EXERCISE GOAL
Each line of the records below that holds "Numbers" should be returned.

[Collected data]
========================================================================

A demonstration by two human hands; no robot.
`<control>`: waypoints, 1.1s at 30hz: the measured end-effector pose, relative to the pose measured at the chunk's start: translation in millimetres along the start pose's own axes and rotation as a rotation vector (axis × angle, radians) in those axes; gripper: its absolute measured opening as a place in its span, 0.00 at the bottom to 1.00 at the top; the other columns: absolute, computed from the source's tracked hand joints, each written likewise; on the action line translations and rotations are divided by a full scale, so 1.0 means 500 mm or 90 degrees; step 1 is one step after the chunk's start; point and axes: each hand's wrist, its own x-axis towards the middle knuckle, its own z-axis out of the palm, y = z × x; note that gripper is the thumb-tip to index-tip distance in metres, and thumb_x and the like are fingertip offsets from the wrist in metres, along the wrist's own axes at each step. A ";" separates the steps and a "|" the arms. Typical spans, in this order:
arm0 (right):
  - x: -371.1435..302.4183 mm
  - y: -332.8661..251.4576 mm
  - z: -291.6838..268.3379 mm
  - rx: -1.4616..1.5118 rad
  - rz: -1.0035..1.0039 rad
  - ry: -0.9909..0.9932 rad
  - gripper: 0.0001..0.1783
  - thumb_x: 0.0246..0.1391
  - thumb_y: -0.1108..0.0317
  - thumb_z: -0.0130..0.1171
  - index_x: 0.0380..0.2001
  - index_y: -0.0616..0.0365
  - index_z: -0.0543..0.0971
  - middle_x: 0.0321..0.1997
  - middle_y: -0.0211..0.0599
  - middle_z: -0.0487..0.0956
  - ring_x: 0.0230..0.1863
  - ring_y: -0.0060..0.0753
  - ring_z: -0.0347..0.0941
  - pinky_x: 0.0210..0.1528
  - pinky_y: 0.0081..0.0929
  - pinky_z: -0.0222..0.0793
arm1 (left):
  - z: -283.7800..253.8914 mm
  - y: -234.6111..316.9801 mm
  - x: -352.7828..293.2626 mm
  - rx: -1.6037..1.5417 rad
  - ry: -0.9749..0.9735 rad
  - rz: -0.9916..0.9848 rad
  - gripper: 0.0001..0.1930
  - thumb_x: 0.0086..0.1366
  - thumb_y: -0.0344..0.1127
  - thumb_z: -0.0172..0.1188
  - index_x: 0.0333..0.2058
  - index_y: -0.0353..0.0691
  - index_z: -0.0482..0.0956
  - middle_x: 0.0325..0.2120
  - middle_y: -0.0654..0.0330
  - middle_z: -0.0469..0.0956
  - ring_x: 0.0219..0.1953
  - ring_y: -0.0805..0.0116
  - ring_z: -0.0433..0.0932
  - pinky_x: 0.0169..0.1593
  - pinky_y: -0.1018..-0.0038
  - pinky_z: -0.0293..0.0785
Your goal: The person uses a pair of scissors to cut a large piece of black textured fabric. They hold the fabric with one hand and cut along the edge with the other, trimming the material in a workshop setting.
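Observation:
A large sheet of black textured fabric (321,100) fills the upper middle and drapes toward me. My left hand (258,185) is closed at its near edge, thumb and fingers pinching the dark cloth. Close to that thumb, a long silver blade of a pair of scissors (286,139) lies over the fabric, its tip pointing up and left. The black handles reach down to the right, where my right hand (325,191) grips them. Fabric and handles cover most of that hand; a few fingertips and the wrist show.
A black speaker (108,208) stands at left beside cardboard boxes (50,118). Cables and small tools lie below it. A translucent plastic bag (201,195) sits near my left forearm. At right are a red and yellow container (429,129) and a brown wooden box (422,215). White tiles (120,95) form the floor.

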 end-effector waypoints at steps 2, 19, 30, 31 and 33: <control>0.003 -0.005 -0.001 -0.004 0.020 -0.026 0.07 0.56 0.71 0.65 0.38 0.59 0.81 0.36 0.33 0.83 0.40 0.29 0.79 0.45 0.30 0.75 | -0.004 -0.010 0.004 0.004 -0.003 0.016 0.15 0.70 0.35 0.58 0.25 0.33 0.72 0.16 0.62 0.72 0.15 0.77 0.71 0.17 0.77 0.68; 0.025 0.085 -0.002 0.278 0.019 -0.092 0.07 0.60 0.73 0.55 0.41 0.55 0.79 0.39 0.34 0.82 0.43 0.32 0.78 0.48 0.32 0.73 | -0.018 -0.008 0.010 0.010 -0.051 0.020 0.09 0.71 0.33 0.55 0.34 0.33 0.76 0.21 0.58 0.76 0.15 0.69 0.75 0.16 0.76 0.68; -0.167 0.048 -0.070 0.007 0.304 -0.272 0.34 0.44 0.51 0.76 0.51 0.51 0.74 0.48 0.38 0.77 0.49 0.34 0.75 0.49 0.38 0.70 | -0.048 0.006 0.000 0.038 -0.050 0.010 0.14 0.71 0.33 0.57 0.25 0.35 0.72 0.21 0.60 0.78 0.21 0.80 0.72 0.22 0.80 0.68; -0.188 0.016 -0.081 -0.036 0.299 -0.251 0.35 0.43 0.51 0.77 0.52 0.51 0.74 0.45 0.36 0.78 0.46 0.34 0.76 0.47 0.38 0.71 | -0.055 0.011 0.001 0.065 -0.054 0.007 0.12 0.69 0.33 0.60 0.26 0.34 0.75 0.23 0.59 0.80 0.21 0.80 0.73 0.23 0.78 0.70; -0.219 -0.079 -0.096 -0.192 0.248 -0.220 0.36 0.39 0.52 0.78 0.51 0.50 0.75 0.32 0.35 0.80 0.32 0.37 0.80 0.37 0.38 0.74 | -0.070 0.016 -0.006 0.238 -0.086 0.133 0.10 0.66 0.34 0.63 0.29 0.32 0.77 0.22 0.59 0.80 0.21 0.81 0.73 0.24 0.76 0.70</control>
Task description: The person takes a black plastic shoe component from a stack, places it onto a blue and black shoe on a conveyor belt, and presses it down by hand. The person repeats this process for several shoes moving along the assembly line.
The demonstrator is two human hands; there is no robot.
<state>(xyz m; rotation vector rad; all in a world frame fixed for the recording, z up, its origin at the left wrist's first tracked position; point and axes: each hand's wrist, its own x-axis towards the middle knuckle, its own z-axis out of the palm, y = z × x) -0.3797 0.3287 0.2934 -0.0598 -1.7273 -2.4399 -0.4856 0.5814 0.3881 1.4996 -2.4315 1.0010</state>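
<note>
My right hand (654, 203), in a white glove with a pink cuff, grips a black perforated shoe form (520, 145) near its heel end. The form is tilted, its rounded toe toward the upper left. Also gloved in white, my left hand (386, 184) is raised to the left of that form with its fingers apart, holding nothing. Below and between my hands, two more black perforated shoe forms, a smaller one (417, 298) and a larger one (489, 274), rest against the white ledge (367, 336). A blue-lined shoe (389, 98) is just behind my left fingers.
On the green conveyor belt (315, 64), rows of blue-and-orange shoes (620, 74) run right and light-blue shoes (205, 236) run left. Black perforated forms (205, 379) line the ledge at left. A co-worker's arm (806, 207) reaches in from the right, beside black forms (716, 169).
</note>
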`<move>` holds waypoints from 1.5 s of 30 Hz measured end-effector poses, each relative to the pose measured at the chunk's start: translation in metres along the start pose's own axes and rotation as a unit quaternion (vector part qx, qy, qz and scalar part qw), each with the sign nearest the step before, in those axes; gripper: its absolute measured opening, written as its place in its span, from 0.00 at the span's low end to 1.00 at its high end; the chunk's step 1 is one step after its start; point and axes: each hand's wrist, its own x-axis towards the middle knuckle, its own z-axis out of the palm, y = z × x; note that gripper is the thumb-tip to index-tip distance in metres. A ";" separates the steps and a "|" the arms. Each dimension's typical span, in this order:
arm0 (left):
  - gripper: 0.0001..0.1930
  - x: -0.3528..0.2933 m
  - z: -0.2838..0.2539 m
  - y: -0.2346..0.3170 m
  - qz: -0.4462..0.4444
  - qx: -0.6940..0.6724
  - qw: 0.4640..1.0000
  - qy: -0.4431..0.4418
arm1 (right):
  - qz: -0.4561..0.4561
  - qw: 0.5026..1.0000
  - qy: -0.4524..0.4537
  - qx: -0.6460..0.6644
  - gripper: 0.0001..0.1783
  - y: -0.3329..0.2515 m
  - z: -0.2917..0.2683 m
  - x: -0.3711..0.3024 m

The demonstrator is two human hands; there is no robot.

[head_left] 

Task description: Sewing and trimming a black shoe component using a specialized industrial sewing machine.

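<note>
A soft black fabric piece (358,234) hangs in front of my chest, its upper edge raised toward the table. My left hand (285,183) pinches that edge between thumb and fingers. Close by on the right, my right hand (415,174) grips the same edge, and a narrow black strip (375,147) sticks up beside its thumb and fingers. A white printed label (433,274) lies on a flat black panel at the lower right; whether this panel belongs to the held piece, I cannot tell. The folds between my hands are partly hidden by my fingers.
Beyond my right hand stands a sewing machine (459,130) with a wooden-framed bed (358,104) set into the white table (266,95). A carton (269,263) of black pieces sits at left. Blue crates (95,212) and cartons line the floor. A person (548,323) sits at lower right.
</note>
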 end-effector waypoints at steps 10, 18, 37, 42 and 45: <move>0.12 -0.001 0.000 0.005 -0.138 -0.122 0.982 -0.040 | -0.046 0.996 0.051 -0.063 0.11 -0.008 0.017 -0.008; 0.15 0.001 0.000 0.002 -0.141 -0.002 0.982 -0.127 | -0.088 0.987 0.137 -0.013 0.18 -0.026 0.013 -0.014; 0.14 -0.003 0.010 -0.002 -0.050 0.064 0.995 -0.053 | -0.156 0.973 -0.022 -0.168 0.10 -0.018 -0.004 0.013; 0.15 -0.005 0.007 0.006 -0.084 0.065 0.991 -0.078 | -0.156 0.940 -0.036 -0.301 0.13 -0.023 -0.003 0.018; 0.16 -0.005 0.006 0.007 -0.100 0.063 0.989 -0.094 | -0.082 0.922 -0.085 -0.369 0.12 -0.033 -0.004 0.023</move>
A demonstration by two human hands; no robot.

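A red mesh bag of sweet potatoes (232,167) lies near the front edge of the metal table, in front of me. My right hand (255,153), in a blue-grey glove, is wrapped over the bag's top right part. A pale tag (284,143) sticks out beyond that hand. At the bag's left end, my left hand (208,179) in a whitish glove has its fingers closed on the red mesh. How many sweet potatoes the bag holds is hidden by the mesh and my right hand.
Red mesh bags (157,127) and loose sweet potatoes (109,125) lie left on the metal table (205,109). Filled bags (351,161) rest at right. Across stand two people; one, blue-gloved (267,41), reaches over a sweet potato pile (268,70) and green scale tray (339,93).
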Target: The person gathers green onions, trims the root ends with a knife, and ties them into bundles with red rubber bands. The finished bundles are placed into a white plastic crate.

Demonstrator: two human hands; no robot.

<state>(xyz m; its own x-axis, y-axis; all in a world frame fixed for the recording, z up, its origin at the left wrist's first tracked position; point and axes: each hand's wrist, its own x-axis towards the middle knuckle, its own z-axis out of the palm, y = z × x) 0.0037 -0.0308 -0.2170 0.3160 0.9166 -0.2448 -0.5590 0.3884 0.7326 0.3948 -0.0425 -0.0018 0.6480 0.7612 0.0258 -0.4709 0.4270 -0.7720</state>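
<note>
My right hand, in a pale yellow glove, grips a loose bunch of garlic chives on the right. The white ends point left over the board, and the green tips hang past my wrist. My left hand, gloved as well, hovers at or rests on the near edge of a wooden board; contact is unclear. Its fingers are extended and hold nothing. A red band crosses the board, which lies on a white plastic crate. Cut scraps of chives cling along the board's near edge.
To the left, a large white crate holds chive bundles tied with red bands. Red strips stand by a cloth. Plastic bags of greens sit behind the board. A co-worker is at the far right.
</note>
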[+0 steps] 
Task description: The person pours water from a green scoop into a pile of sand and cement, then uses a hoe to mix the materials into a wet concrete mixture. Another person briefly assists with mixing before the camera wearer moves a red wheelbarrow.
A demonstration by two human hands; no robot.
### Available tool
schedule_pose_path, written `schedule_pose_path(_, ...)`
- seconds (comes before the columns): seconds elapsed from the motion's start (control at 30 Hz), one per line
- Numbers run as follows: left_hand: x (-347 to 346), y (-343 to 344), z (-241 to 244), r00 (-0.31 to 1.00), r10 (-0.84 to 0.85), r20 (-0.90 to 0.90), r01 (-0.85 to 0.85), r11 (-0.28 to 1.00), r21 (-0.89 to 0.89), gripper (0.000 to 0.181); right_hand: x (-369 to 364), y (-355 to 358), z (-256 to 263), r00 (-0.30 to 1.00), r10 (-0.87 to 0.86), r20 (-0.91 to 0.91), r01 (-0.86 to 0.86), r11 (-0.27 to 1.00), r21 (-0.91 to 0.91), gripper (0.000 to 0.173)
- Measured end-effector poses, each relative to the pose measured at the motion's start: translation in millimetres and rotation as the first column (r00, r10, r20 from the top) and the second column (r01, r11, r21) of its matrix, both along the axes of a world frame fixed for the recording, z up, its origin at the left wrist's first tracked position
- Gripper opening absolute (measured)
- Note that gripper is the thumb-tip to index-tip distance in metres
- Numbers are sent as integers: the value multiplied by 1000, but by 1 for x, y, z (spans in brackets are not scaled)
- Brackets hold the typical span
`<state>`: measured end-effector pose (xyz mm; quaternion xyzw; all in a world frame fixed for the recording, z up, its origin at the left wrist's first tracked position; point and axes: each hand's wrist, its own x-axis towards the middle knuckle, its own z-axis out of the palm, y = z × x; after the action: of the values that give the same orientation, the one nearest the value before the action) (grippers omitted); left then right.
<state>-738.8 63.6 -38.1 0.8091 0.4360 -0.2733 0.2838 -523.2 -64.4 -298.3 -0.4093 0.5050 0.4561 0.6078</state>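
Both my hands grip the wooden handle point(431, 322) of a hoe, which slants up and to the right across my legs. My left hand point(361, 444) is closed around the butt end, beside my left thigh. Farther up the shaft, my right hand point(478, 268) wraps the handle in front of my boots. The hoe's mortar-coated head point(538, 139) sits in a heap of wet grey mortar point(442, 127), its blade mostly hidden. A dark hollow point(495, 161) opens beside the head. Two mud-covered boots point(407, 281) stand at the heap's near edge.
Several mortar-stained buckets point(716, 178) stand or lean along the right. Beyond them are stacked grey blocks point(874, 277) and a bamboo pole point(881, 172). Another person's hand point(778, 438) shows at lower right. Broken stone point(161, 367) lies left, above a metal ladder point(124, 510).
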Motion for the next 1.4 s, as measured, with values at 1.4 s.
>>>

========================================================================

RESPONSE BELOW
- Numbers run as follows: left_hand: x (-347 to 346), y (-343 to 344), z (-241 to 244), r00 (-0.31 to 1.00), r10 (-0.84 to 0.85), r20 (-0.90 to 0.90), r01 (-0.85 to 0.85), r11 (-0.28 to 1.00), r21 (-0.89 to 0.89), gripper (0.000 to 0.181); right_hand: x (-369 to 364), y (-355 to 358), z (-256 to 263), r00 (-0.30 to 1.00), r10 (-0.87 to 0.86), r20 (-0.91 to 0.91), r01 (-0.86 to 0.86), r11 (-0.27 to 1.00), r21 (-0.91 to 0.91), gripper (0.000 to 0.173)
- Numbers are sent as integers: the value multiplied by 1000, but by 1 for x, y, z (spans in brackets are not scaled)

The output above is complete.